Final answer:
To find the number of possible ways to roll a 6, we can calculate the number of macrostates and microstates for tossing 6 coins. There are 64 possible microstates and 6 macrostates with 5 heads and 1 tail. The probability of rolling 5 heads and 1 tail is 9.375%, and it is 3.33 times more likely to roll 3 heads and 3 tails than 5 heads and 1 tail.
Step-by-step explanation:
To find the number of possible ways to roll a 6, we need to determine the number of macrostates and microstates for tossing 6 coins. Each coin can either land on heads or tails, so there are 2 possibilities for each coin. Since there are 6 coins, there are 2^6 = 64 possible microstates.

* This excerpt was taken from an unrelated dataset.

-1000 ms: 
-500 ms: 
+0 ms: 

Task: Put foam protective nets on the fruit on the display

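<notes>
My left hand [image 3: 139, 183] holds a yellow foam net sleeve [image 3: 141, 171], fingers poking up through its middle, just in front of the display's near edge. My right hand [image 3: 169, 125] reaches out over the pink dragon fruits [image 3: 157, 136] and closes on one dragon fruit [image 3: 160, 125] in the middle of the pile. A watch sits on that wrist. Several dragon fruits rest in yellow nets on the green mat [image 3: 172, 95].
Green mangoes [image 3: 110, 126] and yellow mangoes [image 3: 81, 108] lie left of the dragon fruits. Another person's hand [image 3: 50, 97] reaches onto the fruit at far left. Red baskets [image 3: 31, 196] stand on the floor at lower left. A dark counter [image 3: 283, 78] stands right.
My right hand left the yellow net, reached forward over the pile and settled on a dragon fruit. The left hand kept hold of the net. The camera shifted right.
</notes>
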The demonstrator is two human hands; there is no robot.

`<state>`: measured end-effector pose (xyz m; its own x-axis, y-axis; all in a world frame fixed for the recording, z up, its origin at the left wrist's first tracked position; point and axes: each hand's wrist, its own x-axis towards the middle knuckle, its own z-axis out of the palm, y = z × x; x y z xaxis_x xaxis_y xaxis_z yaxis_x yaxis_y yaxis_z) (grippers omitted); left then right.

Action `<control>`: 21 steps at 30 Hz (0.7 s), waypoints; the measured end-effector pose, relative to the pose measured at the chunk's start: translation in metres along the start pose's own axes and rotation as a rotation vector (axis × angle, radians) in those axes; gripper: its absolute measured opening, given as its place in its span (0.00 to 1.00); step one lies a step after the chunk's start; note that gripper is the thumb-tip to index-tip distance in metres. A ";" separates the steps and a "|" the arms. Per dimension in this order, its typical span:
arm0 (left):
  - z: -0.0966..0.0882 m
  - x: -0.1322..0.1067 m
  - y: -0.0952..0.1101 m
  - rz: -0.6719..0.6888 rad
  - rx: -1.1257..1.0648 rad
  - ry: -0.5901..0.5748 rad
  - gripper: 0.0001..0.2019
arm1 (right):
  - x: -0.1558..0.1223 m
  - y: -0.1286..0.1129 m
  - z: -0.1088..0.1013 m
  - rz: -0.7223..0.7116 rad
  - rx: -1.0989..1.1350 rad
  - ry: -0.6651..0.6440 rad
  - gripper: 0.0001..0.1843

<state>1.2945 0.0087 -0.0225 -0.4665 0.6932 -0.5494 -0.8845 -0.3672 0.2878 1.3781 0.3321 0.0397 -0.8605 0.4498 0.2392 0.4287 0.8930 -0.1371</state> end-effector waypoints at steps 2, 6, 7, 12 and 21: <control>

To determine the number of macrostates, we need to consider the different combinations of heads and tails. For example, to get 5 heads and 1 tail, there are 6 choose 5 = 6 ways to arrange the heads and tails. Thus, there are 6 macrostates with 5 heads and 1 tail.
To find the probability of tossing 5 heads and 1 tail, we can divide the number of microstates for that macrostate by the total number of microstates. In this case, the probability is 6/64 = 0.09375 or 9.375%.
To find how much more likely it is to toss 3 heads and 3 tails compared to 5 heads and 1 tail, we can take the ratio of the number of microstates for each macrostate. In this case, there are 20 microstates for 3 heads and 3 tails and 6 microstates for 5 heads and 1 tail. Therefore, it is 20/6 = 3.33 times more likely to toss 3 heads and 3 tails than 5 heads and 1 tail.